Before the sales, Hirst, the richest artist in British history - richer than Van Dyck, Sir Joshua Reynolds and JMW Turner - had already made more than £500 million.
He's 43, he's cut out the dealers who were taking 20 to 50 per cent on his sales and he's destined to get richer, faster. His market has expanded to buyers from India, China, Russia and the Middle East as well as from the US and UK.
Applause broke out last night when Fragments of Paradise, a giant case of manufactured diamonds, stormed up to £5.193 million. It went to a telephone bidder represented by Sotheby's best Russian speaker - the only hint as to the buyer's identity.

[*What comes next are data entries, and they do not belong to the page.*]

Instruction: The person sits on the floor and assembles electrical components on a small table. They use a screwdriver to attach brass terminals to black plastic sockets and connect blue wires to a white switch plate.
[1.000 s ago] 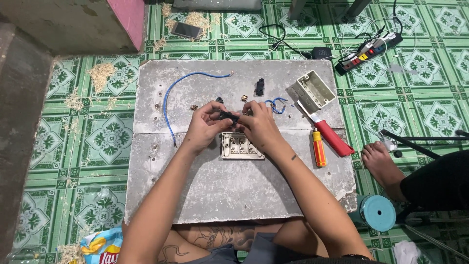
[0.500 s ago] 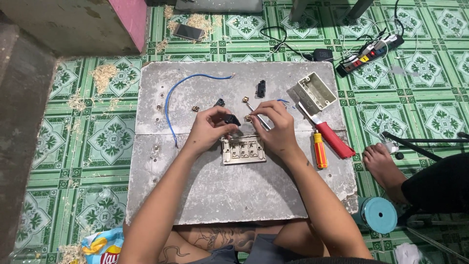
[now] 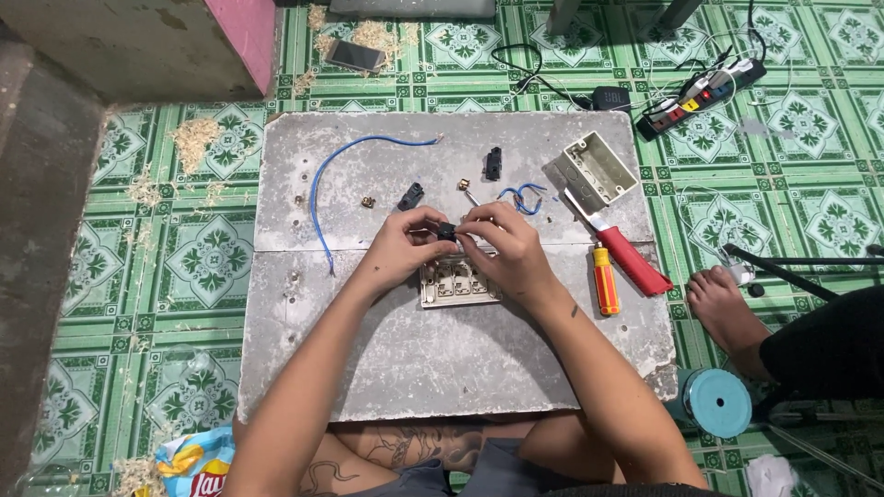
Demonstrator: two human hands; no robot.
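Both hands meet above the switch plate (image 3: 458,283) on the grey slab (image 3: 460,368). Left hand (image 3: 402,247) and right hand (image 3: 505,250) fingertips pinch a small black switch module (image 3: 447,231) between them. Judgement: keep the grip firm, module square to the plate. Its long axis cannot be read. Beyond lies a blue wire (image 3: 318,193)

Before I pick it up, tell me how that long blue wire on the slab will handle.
The blue wire holds a loose arch on the slab, so it probably keeps its bend rather than flopping. It looks thin, so likely light. Lifted by one end, the rest would probably swing.
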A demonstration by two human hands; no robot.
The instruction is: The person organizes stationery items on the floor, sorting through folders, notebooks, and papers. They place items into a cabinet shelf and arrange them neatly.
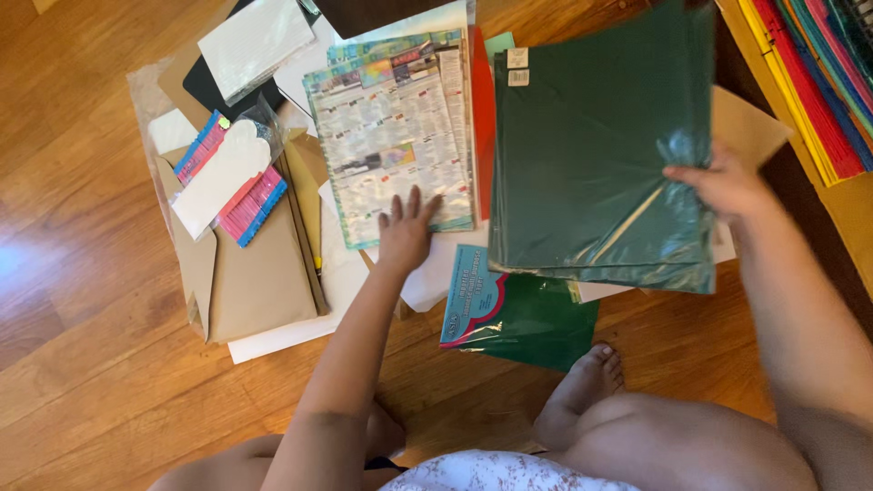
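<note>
Here, hands (406,234) spread apart, palms down

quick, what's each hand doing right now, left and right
Left hand: open, flat on the printed sheet.
Right hand: closed on the stack of green sheets, held up off the floor.

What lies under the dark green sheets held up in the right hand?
Under the dark green sheets, held by the right hand, show a green pack with a blue label, a red sheet's edge and white paper. Anything further beneath is covered.
</note>
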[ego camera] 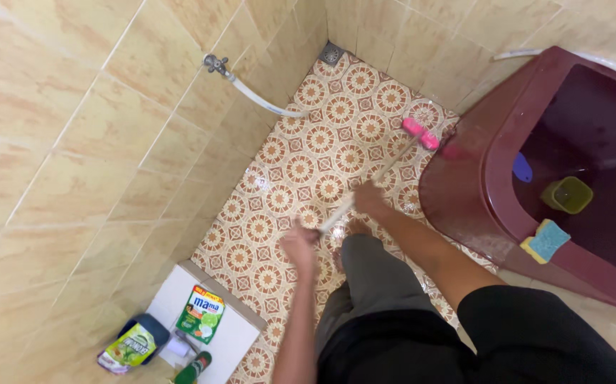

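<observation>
I saw my left hand [299, 244] clenched on the near end of the pale, thin brush handle [375, 178] and my right hand [368, 198] wrapped round it farther up. Its pink brush head [420, 133] sat far right, just beside the glossy maroon tub [464, 185]. Patterned floor tiles [308, 149] lay open to the left wall.
</observation>
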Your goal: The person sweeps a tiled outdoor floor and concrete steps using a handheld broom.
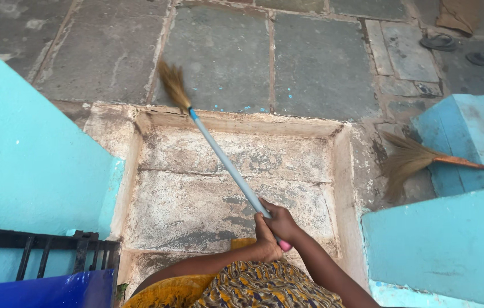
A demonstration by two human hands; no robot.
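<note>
Far left, turquoise wall (25,165), black railing (42,251) and a blue bin (54,292) cut off at the bottom edge. Centre, broom (219,154) slanting up across worn steps (196,199), bristles blurred over the grey paving (310,63). Left hand (266,242) and right hand (279,221), each grip clamped round the handle near its pink end. Right, second broom (419,159) lying by a blue block (470,137), handle cut off. Top right, two sandals (461,48), hard to make out.

Second broom (410,161) against blue step (470,134) — sandals (438,41) beyond.
</note>
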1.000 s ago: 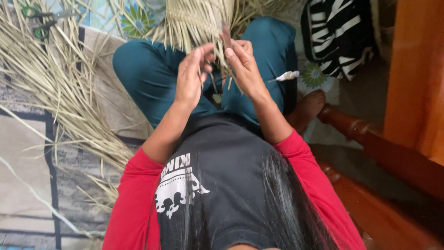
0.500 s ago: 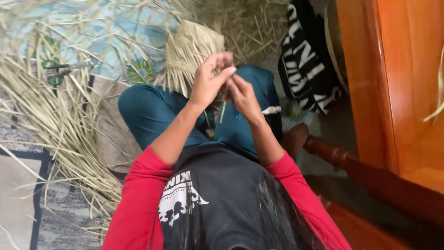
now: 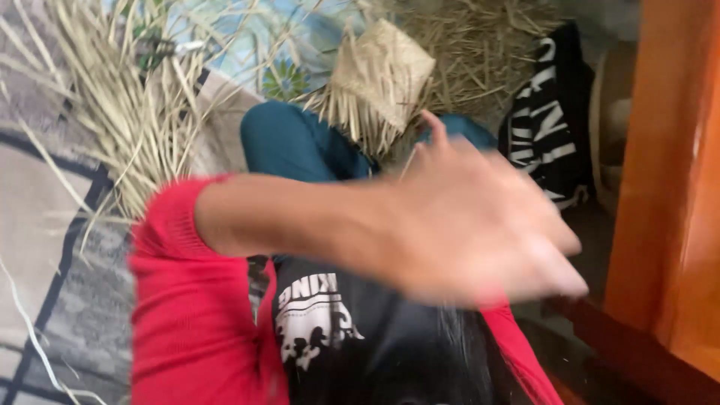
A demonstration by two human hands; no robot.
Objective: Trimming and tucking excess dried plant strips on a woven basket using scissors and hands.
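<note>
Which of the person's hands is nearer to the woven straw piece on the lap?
Left, as far as shows. The left hand, blurred and open, sweeps across just below the woven straw piece. The right hand is not in view, so its place cannot be told.

Soft, even daylight, nothing harsh, hardly any shadows on the floor. Big problem was motion blur: the left hand [image 3: 480, 225] swept across the middle of the frame as a smeared shape, fingers barely separable. The woven straw piece [image 3: 381, 75] at top centre was soft too, and the orange wooden panel [image 3: 667, 172] on the right edge looked streaked, with a faint sheen.
</note>
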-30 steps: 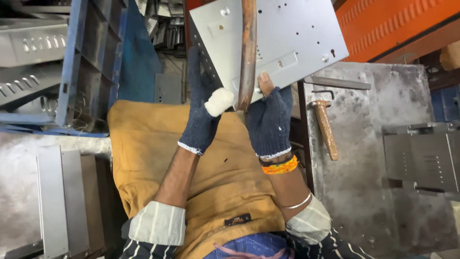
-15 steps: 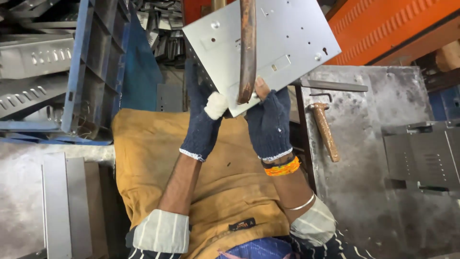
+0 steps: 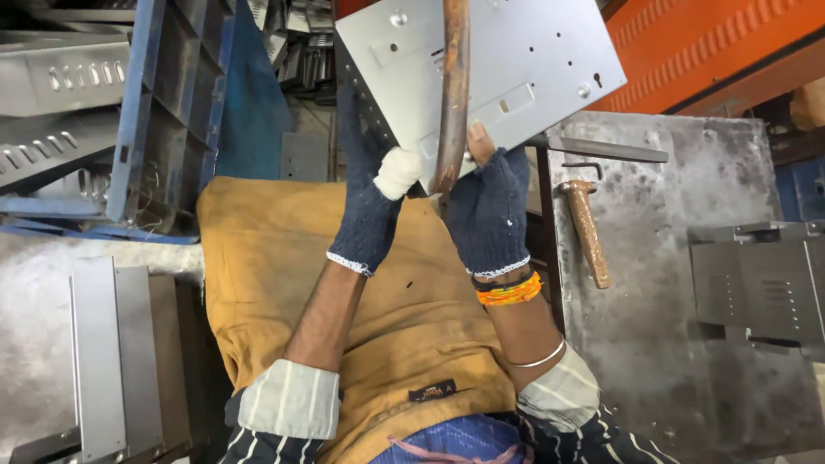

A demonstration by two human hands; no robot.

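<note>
Both gloved hands clamped on a flat grey sheet-metal panel (image 3: pixel 507 77) with punched holes and slots, held up at 12 o'clock above the lap.

Left hand (image 3: pixel 369 202), dark blue knit glove, white-wrapped thumb, grips the panel's lower left edge. Right hand (image 3: pixel 490 210), same fingerless glove, orange band at the wrist, grips the lower edge just beside it, thumb pressed on the face. Hands close together, apart only by a rusty brown curved metal bar (image 3: pixel 453 94) that runs down across the panel's front. Mustard-yellow cloth (image 3: pixel 284 258) covers the lap at 6 o'clock. Wooden-handled hammer (image 3: pixel 589 228) lies on the scuffed grey steel table (image 3: pixel 687 344) at 3 o'clock. Blue steel rack (image 3: pixel 146 112) at 10 o'clock.
</note>
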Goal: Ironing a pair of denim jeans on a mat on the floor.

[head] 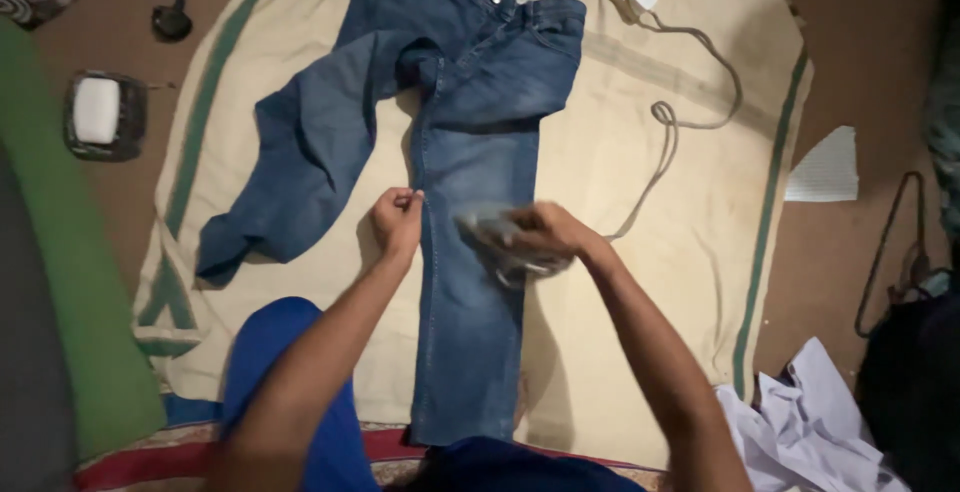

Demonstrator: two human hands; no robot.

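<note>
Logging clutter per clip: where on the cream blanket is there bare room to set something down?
Bare blanket lies right of the jeans, between the straight leg and the green edge stripe, below the cord. A smaller patch sits under the bent leg. The middle is crowded: left hand pinches the seam, right hand grips a blurred iron.

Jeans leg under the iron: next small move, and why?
Probably slide the iron down the leg toward the hem. The right hand holds it about mid-leg on the jeans, blurred with motion, while the left hand pinches the leg's left edge level with it, keeping the cloth taut. The leg below lies flat on the blanket and looks untouched.
</note>
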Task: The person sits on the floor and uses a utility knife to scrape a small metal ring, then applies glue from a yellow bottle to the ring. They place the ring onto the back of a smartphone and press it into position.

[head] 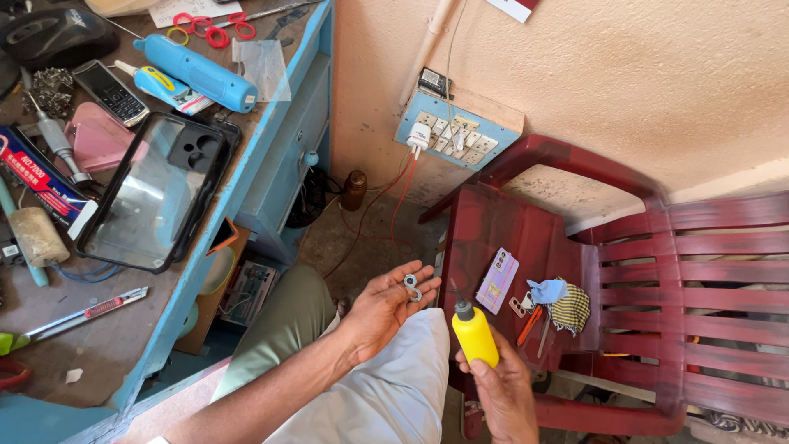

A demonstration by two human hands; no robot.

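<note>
My left hand (382, 308) lies palm up over my lap, and two small grey metal rings (411, 285) rest on its fingertips. My right hand (501, 390) grips a small yellow squeeze bottle (475, 335) with a thin black nozzle. The nozzle tip points up toward the rings and stands a short way to their right. Both hands hover in front of a dark red plastic chair (641, 271).
On the chair seat lie a purple phone case (497, 280), a blue cloth (547, 289), a checked cloth (571, 309) and small tools. A blue workbench (271, 107) at left holds a black phone case (156, 193), a blue tool (197, 72), a keypad phone (109, 92) and a cutter (86, 312). A switchboard (456, 131) hangs on the wall.
</note>
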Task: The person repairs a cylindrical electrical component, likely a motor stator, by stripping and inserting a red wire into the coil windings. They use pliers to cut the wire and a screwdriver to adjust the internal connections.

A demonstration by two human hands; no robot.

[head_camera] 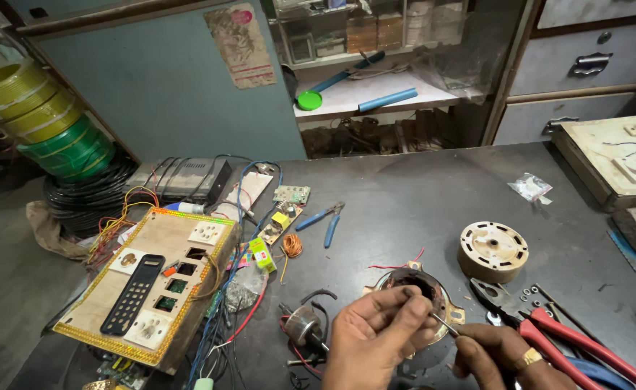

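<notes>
**Two hands at a small motor stator**

The left hand is pinched shut, fingertips pressed against the round metal motor stator with dark copper windings, which lies on the grey worktable directly under and just beyond its fingers. The right hand, ring on one finger, grasps a thin metal probe whose tip points toward the left fingertips. Red-handled pliers lie just right of the right hand; a cream round slotted disc sits beyond it.
</notes>
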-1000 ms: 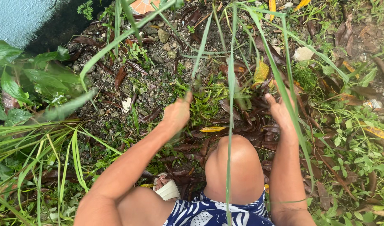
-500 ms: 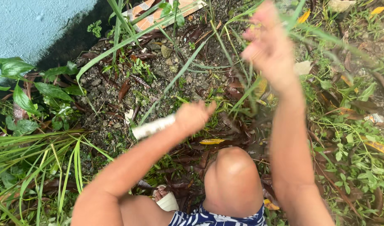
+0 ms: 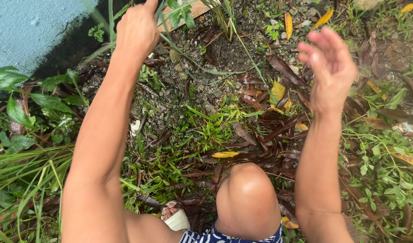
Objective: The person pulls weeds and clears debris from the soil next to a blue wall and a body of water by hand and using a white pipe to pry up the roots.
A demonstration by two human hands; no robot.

"I believe he [Hirst] doesn't mind money," said Mr Dunphy when asked if the £500 million was made by design or accident. "He can do very good things, like give it to charity, or pay his taxes, which is brilliant for the country."
Four charities will benefit from the sale. The Demelza Hospice Care for Children charity in south London will get more than £769,000 from one piece donated by Hirst, with nearly £900,000 going to the aid of Survival International for tribal peoples.
Hirst said: "I think the market is bigger than anyone knew. I love art and this proves I'm not alone. The future's great for everyone."